• Work task:
Starting at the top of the entries below, set down every line exactly, please, until you reach the line with "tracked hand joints", which is included too.

• Supplied material:
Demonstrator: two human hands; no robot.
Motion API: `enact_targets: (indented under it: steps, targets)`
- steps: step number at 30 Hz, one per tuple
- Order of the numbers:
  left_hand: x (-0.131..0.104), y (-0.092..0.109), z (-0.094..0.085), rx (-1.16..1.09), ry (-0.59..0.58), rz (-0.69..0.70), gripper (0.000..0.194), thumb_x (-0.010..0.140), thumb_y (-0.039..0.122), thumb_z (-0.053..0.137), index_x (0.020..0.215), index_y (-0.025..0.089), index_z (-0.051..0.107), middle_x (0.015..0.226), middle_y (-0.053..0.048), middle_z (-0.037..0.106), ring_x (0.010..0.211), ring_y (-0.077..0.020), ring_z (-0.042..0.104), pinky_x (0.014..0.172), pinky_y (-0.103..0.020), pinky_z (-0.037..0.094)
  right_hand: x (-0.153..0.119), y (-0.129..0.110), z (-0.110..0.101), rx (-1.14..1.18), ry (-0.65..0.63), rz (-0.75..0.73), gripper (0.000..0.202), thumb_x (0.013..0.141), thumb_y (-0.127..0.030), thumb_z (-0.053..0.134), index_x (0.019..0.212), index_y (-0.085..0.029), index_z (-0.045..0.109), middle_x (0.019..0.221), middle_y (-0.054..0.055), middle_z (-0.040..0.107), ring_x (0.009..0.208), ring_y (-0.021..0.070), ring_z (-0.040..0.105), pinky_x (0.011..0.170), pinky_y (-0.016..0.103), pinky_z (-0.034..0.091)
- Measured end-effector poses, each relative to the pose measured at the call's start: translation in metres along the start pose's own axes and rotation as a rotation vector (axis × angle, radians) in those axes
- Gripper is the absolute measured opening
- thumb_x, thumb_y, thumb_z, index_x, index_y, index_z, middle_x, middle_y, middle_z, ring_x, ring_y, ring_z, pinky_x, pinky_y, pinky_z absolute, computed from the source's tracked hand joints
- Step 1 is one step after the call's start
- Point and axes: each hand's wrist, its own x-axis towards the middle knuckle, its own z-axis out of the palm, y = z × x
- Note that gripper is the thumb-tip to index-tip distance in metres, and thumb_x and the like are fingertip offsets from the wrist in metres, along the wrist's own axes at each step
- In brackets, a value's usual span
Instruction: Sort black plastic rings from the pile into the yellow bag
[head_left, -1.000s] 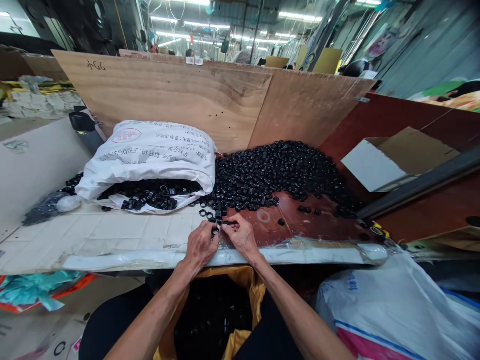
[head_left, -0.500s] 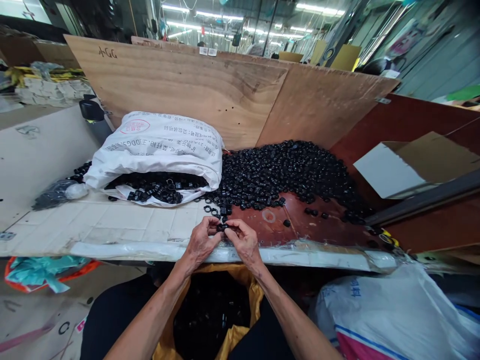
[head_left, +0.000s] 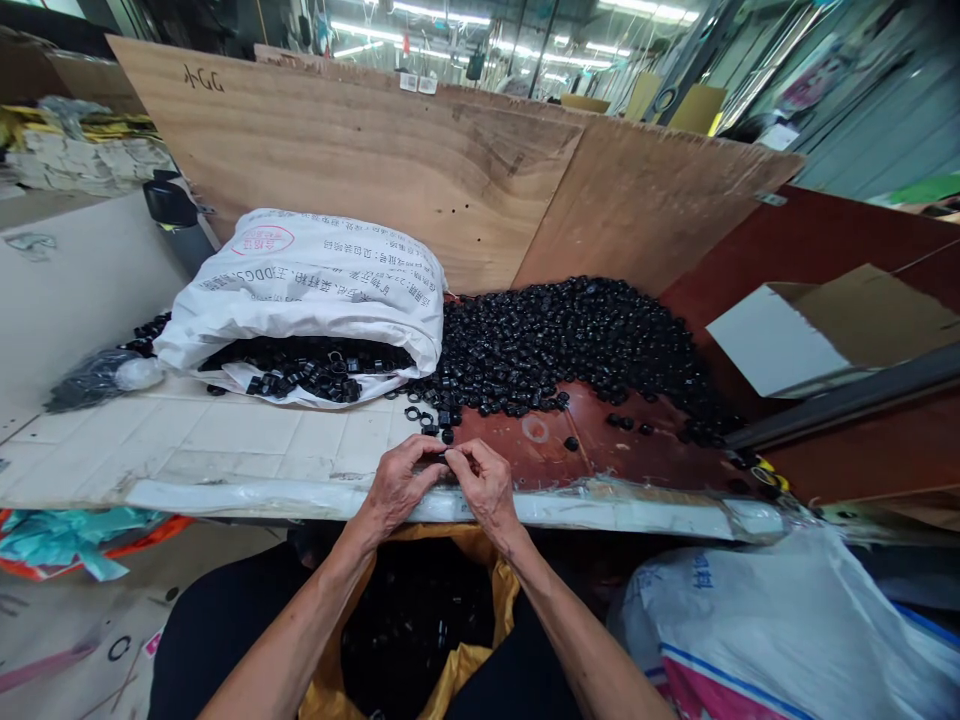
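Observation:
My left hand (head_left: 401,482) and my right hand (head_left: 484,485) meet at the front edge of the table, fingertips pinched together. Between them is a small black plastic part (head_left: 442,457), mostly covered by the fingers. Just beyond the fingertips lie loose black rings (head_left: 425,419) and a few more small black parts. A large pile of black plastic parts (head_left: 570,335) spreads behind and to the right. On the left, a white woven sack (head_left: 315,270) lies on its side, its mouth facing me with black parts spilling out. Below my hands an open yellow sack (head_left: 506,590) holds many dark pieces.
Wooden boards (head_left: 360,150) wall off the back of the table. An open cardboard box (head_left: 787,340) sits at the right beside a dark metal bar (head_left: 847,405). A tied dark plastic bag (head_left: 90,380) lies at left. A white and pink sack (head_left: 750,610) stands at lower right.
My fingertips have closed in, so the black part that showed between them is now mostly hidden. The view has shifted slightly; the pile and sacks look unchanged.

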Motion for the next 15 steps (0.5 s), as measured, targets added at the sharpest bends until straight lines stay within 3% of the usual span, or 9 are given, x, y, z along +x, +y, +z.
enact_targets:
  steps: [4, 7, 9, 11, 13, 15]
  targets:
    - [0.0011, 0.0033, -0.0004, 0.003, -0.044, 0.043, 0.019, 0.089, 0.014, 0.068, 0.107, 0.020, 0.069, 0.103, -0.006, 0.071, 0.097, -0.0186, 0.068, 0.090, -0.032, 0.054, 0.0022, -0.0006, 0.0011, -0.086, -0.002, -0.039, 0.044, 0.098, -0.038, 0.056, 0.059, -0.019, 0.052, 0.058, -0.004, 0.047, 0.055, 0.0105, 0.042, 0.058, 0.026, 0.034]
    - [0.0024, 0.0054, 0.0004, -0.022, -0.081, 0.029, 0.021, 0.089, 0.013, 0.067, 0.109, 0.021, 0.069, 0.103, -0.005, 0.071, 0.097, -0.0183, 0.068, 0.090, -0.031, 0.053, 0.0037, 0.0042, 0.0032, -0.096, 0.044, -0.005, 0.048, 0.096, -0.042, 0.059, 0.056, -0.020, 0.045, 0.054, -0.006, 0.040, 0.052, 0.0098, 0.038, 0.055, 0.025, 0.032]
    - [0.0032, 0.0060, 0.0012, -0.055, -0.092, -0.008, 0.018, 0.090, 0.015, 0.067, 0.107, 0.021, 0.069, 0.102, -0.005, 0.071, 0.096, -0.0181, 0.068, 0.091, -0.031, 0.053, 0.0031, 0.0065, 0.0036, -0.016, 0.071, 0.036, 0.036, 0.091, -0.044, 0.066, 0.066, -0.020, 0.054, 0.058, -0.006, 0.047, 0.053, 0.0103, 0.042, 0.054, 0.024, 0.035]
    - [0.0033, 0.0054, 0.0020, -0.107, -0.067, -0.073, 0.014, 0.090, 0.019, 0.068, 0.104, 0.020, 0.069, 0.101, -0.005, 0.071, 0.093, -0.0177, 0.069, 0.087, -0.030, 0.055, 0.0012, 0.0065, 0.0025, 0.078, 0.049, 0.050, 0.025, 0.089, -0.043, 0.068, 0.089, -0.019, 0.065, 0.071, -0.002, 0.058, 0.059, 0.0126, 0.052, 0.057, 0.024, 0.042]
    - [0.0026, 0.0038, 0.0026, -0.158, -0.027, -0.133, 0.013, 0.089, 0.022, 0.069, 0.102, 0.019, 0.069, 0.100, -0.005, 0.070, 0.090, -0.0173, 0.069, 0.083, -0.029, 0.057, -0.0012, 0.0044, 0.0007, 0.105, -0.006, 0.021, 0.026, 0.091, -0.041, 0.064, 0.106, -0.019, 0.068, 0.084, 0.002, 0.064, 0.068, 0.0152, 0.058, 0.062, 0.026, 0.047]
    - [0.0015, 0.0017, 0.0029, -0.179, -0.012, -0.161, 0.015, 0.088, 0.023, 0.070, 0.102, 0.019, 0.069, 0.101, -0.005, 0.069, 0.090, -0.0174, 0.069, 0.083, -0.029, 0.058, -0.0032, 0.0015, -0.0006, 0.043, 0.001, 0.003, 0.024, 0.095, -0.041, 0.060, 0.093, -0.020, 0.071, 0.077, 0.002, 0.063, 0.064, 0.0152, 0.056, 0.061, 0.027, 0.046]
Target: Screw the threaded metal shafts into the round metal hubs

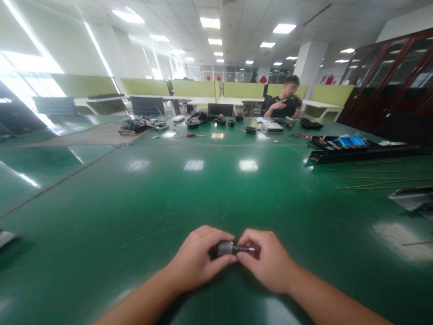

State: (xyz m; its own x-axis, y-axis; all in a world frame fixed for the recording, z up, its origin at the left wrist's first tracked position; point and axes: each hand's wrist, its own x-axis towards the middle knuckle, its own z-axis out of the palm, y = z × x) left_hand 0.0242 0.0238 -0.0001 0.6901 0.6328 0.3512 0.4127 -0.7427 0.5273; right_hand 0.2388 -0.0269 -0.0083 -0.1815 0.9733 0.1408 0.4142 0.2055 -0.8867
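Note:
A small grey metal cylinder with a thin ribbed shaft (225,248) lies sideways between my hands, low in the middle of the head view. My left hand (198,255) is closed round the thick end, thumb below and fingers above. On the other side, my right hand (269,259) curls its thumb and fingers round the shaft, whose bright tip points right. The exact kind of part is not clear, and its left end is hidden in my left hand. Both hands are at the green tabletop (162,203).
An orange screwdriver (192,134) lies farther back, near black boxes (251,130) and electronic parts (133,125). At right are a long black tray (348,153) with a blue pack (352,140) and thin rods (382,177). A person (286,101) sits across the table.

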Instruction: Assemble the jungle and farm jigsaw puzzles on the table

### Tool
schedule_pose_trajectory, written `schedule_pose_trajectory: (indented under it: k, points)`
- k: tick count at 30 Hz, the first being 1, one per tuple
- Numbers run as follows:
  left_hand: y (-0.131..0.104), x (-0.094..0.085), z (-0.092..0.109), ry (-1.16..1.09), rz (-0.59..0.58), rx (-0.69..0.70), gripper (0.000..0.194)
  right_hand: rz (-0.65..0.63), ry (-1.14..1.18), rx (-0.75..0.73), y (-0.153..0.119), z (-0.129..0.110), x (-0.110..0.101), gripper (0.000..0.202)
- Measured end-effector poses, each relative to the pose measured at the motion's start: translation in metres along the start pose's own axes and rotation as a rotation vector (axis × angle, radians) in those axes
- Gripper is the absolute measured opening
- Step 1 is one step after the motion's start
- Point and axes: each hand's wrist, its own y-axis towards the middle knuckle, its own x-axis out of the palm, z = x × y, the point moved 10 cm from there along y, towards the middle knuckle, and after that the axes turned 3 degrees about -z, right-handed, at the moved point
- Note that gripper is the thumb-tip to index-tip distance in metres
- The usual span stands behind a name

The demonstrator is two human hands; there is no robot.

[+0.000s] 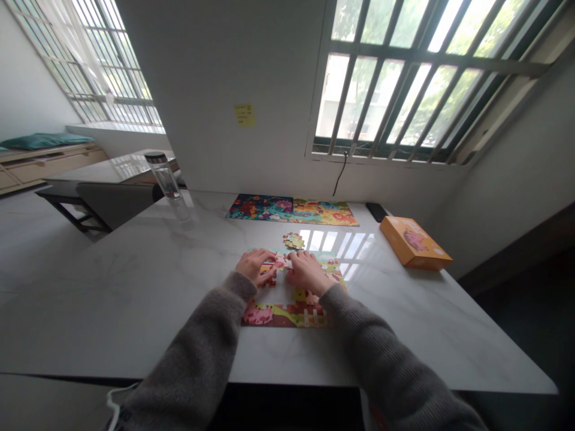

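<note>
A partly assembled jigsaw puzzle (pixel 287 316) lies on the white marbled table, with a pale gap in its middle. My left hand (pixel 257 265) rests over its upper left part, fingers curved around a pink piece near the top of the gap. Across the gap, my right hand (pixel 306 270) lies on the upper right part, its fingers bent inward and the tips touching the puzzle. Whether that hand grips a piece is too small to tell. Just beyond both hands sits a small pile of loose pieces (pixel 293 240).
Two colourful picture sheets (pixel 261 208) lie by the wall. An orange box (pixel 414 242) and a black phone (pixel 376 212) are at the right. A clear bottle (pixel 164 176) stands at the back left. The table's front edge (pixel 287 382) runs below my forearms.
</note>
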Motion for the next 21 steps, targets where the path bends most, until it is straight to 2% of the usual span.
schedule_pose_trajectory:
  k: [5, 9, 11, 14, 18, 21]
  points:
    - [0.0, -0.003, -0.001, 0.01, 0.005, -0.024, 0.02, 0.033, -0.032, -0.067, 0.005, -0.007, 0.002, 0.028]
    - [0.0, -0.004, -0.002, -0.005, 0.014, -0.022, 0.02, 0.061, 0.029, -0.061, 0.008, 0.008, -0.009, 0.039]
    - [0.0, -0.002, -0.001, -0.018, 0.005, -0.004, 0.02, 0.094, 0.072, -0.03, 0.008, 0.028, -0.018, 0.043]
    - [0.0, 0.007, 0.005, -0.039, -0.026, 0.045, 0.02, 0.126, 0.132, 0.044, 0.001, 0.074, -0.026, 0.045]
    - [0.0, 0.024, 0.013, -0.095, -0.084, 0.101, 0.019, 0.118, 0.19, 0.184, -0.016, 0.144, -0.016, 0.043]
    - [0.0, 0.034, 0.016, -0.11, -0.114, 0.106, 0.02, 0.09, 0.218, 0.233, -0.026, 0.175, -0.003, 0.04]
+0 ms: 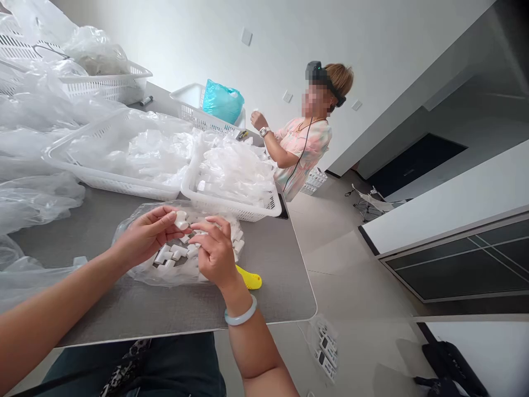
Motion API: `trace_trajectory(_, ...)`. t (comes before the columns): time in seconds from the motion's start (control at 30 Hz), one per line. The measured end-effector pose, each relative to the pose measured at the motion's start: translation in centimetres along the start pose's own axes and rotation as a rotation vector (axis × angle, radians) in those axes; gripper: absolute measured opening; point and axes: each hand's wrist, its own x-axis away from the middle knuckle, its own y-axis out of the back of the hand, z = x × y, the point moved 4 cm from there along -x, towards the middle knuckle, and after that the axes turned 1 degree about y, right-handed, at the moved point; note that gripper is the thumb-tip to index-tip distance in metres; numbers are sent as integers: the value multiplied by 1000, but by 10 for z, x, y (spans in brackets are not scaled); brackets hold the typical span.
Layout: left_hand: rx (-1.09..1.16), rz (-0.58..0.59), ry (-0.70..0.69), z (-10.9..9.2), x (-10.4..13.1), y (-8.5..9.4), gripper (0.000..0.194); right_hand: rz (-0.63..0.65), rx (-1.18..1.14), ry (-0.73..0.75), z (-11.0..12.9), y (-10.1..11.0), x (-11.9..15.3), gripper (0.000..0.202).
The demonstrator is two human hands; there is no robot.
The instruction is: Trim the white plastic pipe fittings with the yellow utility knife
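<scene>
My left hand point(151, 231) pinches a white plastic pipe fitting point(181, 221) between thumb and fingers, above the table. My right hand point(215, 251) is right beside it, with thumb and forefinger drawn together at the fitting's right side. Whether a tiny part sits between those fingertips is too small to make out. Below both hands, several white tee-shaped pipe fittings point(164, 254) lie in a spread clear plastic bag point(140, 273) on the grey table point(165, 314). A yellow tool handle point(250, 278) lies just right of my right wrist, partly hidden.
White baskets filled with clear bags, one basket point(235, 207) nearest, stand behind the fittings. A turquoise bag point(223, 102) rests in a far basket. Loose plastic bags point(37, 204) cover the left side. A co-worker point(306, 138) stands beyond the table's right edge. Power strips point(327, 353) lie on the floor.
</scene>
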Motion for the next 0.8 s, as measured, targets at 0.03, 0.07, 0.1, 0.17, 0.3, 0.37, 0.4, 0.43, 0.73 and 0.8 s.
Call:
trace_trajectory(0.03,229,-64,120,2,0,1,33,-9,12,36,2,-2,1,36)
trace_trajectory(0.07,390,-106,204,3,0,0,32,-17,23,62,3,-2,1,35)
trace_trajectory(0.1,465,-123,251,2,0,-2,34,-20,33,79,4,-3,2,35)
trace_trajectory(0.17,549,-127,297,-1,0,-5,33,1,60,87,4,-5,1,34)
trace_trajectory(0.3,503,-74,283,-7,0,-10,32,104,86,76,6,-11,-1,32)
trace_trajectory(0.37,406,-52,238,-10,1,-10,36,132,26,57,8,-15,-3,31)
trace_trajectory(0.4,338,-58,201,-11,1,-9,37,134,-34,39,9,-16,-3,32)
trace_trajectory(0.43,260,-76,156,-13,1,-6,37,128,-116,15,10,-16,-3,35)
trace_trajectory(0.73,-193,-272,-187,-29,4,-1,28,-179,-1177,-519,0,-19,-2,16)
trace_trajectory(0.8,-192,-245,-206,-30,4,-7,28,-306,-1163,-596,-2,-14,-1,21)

• Answer section:
Demonstrator: two human hands; no robot.
Motion API: `enact_targets: (indented under it: steps, targets)`
- steps: step number at 30 Hz, one per tuple
- Order of the numbers:
  left_hand: x (-0.131..0.104), y (-0.092..0.109), z (-0.094..0.085), rx (-1.16..1.09), ry (-0.59..0.58), rz (-0.69..0.70), gripper (0.000..0.194), thumb_x (-0.010..0.140), thumb_y (-0.039..0.122), thumb_z (-0.053..0.137), index_x (0.020..0.215), index_y (-0.025..0.089), index_z (-0.051..0.107), middle_x (0.015..0.226), middle_y (-0.053..0.048), middle_z (-0.037..0.106), ring_x (0.010..0.211), ring_y (-0.077..0.020), ring_z (-0.042..0.104), pinky_x (0.014..0.172), pinky_y (-0.103..0.020), pinky_z (-0.037..0.094)
  right_hand: x (-0.153..0.119), y (-0.129..0.110), z (-0.110..0.101), rx (-1.14..1.18), ry (-0.65..0.63), rz (-0.75..0.73), gripper (0.000..0.202), thumb_x (0.013..0.141), thumb_y (-0.127..0.030), thumb_z (-0.053..0.134), index_x (0.019..0.212), index_y (-0.085..0.029), index_z (-0.045..0.109), middle_x (0.019..0.221), middle_y (-0.054..0.055), middle_z (-0.040..0.107), ring_x (0.009..0.208), ring_y (-0.021..0.070), ring_z (-0.040..0.105), pinky_x (0.011..0.170), pinky_y (-0.016..0.103), pinky_z (-0.034..0.091)
- Measured end-effector poses, each relative to the pose measured at the call's start: translation in metres along the start pose's own axes and rotation as a rotation vector (axis × angle, radians) in those axes
- Gripper is the absolute measured opening
- thumb_x, thumb_y, thumb_z, index_x, index_y, index_z, middle_x, middle_y, middle_z, ring_x, ring_y, ring_z, pinky_x, pinky_y, pinky_z absolute, computed from the source's tracked hand joints

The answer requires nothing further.